**Problem requirements**
Each line below must be printed again exactly.
───── Information shown ─────
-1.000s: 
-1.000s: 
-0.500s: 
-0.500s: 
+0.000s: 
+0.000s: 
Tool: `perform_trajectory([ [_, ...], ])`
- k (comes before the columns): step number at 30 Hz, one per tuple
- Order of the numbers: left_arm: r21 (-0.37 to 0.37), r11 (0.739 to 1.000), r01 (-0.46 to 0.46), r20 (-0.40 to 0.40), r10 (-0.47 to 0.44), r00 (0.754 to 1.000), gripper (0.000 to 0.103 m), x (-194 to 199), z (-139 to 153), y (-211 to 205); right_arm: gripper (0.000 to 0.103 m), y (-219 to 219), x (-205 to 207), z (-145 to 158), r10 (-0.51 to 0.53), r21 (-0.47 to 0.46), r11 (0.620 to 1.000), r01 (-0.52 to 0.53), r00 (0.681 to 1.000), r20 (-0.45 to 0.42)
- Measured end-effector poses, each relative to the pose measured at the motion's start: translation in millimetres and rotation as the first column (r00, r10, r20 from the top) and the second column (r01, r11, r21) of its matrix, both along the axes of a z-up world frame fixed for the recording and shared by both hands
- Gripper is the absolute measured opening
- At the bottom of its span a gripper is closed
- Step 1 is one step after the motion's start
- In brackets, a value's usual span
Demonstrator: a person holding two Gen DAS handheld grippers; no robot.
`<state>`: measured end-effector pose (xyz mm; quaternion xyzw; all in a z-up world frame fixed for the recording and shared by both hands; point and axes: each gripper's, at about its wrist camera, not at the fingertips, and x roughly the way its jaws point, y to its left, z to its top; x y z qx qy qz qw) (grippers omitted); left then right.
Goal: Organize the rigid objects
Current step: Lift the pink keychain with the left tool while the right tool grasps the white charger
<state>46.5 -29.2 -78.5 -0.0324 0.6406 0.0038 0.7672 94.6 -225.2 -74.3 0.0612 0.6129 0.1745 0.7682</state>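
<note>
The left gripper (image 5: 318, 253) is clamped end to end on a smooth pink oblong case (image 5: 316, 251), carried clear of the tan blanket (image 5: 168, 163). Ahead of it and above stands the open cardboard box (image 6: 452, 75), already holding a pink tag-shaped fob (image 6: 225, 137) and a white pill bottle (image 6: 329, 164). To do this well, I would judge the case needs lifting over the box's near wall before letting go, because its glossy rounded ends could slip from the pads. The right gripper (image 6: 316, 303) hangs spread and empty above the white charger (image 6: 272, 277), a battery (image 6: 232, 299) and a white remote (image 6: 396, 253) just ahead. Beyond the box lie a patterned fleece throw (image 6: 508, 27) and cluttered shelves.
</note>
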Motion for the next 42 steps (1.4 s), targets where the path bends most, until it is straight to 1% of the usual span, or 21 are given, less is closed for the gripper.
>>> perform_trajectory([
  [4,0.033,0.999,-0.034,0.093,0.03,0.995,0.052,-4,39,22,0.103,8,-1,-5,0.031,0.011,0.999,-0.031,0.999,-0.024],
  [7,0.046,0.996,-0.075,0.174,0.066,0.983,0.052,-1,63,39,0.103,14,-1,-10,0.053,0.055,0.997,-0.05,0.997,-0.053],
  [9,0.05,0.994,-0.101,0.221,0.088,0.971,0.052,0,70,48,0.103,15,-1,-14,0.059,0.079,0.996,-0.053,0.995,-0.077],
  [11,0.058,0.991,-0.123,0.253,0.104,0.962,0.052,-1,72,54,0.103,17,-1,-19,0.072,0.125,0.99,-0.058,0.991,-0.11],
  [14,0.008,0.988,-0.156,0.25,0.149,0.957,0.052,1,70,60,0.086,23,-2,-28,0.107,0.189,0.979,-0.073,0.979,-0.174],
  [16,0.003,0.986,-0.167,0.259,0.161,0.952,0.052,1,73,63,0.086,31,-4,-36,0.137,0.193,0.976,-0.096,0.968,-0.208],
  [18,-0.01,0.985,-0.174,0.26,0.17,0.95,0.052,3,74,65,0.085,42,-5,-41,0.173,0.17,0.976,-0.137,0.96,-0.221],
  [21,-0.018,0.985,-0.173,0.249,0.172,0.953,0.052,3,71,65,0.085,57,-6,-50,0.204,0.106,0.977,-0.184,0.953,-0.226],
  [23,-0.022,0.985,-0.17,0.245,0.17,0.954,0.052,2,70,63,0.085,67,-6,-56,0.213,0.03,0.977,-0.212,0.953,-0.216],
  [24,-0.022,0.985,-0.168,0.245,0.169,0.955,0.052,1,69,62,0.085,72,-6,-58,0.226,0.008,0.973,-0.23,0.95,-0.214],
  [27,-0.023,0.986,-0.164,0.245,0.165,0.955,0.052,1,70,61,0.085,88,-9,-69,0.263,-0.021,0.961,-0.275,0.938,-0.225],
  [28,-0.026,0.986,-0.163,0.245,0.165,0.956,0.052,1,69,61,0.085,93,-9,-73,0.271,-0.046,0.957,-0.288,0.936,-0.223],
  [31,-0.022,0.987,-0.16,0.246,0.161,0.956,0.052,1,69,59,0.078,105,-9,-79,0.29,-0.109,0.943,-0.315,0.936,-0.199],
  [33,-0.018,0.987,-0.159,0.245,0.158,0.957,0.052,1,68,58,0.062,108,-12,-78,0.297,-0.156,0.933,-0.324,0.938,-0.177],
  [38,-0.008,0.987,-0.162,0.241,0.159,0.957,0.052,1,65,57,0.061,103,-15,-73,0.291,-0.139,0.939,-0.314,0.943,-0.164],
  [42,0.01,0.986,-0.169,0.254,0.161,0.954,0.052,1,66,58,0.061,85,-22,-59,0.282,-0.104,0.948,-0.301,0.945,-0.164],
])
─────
**Solution to this exercise**
-1.000s: 
-1.000s: 
-0.500s: 
-0.500s: 
+0.000s: 
+0.000s: 
Tool: `perform_trajectory([ [_, ...], ])`
- k (comes before the columns): step number at 30 Hz, one per tuple
- Order of the numbers: left_arm: r21 (-0.37 to 0.37), r11 (0.739 to 1.000), r01 (-0.46 to 0.46), r20 (-0.40 to 0.40), r10 (-0.47 to 0.44), r00 (0.754 to 1.000), gripper (0.000 to 0.103 m), x (-194 to 199), z (-139 to 153), y (-211 to 205); right_arm: gripper (0.000 to 0.103 m), y (-219 to 219), x (-205 to 207), z (-145 to 158), r10 (-0.51 to 0.53), r21 (-0.47 to 0.46), r11 (0.620 to 1.000), r01 (-0.52 to 0.53), r00 (0.681 to 1.000), r20 (-0.45 to 0.42)
- Measured end-effector poses, each relative to the pose measured at the motion's start: translation in millimetres and rotation as the first column (r00, r10, r20 from the top) and the second column (r01, r11, r21) of its matrix, both along the axes of a z-up world frame fixed for the recording and shared by both hands
- Gripper is the absolute measured opening
- At the bottom of its span a gripper is closed
- Step 1 is one step after the motion's start
- In brackets, a value's usual span
Demonstrator: a person holding two Gen DAS handheld grippers; no robot.
`<state>`: measured end-effector pose (xyz mm; quaternion xyzw; all in a z-up world frame fixed for the recording and shared by both hands; point and axes: each gripper's, at about its wrist camera, not at the fingertips, and x roughly the way its jaws point, y to its left, z to its top; x y z qx qy qz qw) (grippers omitted); left then right.
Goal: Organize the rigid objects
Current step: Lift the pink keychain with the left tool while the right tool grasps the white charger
<state>46.5 -29.2 -78.5 -0.0324 0.6406 0.0038 0.7672 94.6 -225.2 -74.3 0.0612 0.6129 0.1745 0.7682</state>
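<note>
The left gripper (image 5: 318, 253) is clamped end to end on a smooth pink oblong case (image 5: 316, 251), carried clear of the tan blanket (image 5: 168, 163). Ahead of it and above stands the open cardboard box (image 6: 452, 75), already holding a pink tag-shaped fob (image 6: 225, 137) and a white pill bottle (image 6: 329, 164). To do this well, I would judge the case needs lifting over the box's near wall before letting go, because its glossy rounded ends could slip from the pads. The right gripper (image 6: 316, 303) hangs spread and empty above the white charger (image 6: 272, 277), a battery (image 6: 232, 299) and a white remote (image 6: 396, 253) just ahead. Beyond the box lie a patterned fleece throw (image 6: 508, 27) and cluttered shelves.
</note>
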Motion for the next 42 steps (1.4 s), targets where the path bends most, until it is straight to 1% of the usual span, or 21 are given, less is closed for the gripper.
>>> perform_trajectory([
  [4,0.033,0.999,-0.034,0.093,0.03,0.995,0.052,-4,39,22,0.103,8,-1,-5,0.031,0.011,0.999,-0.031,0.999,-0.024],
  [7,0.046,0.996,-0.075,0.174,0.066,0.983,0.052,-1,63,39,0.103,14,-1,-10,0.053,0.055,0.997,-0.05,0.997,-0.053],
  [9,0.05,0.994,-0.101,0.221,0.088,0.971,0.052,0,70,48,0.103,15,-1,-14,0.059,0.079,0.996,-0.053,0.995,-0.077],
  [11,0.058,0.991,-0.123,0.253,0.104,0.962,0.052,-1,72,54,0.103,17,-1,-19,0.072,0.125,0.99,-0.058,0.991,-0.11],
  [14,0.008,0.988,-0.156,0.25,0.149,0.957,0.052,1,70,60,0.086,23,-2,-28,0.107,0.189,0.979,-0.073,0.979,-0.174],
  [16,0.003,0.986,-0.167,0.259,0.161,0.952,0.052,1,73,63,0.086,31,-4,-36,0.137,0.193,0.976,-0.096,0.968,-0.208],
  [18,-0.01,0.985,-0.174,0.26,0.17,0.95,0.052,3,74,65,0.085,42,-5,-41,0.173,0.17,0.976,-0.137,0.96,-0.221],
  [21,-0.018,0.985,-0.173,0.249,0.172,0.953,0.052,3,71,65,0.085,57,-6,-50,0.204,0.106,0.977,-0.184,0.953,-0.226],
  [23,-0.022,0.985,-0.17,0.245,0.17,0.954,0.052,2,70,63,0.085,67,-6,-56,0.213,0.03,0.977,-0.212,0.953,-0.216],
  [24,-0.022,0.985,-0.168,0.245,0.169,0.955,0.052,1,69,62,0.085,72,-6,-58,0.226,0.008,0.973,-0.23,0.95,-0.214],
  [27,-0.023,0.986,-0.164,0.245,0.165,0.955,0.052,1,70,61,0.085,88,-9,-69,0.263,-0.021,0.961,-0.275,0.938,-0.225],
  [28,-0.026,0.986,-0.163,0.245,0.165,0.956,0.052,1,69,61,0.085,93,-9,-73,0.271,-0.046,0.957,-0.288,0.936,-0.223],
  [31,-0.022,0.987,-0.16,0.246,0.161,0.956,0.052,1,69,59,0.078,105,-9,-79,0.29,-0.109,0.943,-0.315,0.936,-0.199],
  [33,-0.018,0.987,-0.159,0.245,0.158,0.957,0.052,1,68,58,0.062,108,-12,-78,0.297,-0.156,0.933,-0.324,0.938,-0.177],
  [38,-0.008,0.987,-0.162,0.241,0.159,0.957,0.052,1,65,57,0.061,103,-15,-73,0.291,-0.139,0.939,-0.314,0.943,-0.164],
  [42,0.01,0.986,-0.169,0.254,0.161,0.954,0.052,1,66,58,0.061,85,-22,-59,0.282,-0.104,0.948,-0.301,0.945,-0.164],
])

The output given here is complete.